For those of you who don’t recall, we had quite the controversy over the possible identity of Dr. Rudd in the discussion surrounding The Goetia of Dr. Rudd (for the full story, go here, here, here, here, here, here, here, and here). According to Skinner and Rankine in that work, following the work of Frances Yates, this book was the work of Thomas Rudd (1584-1656), who might have been a pupil of John Dee and the head of his own secretive order of magicians. My analysis, on the other hand, suggested that Thomas Rudd was only peripherally connected to Dee, and that the “Dr. Rudd” mentioned in the manuscripts was almost certainly not Thomas – in fact, he might have been a creation of Peter Smart, who supposedly transcribed these experiments.
Asprem performs a close analysis of “Rudd’s” Treatise on Angel Magic. In the course of this, he observes that some of the contents are taken word-from-word from the translation of Agrippa’s Three Books of Occult Philosophy published in 1651. Of course, this gives Thomas only five years to transcribe this into his manuscripts. Still more troubling, all of the Rudd Enochian material seems to come from a single source – Casaubon’s True and Faithfull Relation, which was first published in 1659. Further, given the chain of transmission of the Dee manuscripts, it is unlikely that any magician saw them between Dee’s death and 1659, meaning that “Rudd” likely was part of a revival of Enochian magic brought on by Casaubon’s work instead of an heir of a lineage deriving from Dee.
A final major difference between Rudd and Dee was their approaches to magic. Whereas Dee saw most of his contacted beings as benign, Rudd was practically obsessed with demons and their ability to impersonate good spirits. As a result, Rudd incorporated many elements of demonic magic into his practice of the Enochian material. This seriously weakens the contention that Rudd learned magic from Dee – if he had, he’d be unlikely to include such elements.
This doesn’t completely eliminate Rudd, but it does suggest the shape of the coming debate. Those who think Rudd really was a magician will need to find evidence that manuscripts of Enochian magic were in circulation before Casaubon.

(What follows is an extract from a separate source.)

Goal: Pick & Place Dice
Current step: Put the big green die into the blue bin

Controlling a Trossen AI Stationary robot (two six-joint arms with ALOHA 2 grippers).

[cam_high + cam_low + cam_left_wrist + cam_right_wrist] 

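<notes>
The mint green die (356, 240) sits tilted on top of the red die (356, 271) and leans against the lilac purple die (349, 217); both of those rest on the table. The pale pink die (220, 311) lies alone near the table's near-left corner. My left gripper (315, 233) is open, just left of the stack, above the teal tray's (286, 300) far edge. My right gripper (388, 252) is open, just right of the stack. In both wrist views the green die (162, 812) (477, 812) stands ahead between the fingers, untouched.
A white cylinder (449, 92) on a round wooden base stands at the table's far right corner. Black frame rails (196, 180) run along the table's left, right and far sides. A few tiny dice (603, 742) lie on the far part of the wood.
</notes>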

Those who oppose this idea will have to prove that the errors in Casaubon’s work when he transcribed Dee’s manuscripts are reflected in later texts of Enochian magic. (I’ve heard that the originals are in a poor state of preservation, so this might not be possible.)

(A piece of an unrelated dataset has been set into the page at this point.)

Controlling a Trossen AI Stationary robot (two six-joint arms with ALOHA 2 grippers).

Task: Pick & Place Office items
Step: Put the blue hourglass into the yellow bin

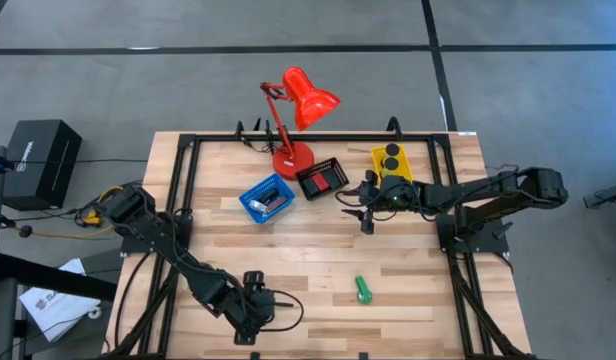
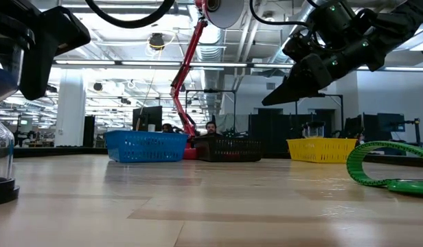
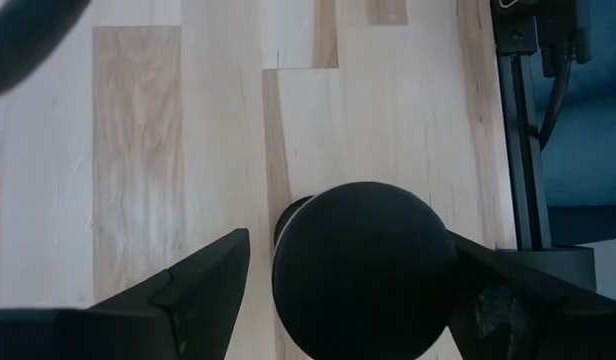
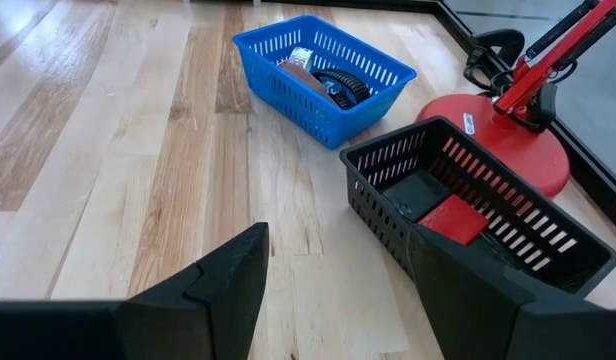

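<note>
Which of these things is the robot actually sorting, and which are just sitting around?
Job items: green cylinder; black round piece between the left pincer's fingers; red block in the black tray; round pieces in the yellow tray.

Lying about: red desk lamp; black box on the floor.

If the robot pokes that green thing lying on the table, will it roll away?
Probably, a little. The green thing looks like a stubby cylinder lying on its side on the smooth wooden table, so a sideways push could roll it. It looks small, so likely light. Nothing stands close enough to stop it.
</note>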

Asprem does see Rudd -whoever he might have been – as an important figure, but not as part of a lineage dating back to Dee. Instead, his genius was taking the magical material available at the time, ranging from Agrippa to Dee to Solomon to the Neoplatonists, and incorporating them into a single paradigm. For more on how that developed, and on Doctor Rudd in general, I highly recommend tracking down this article.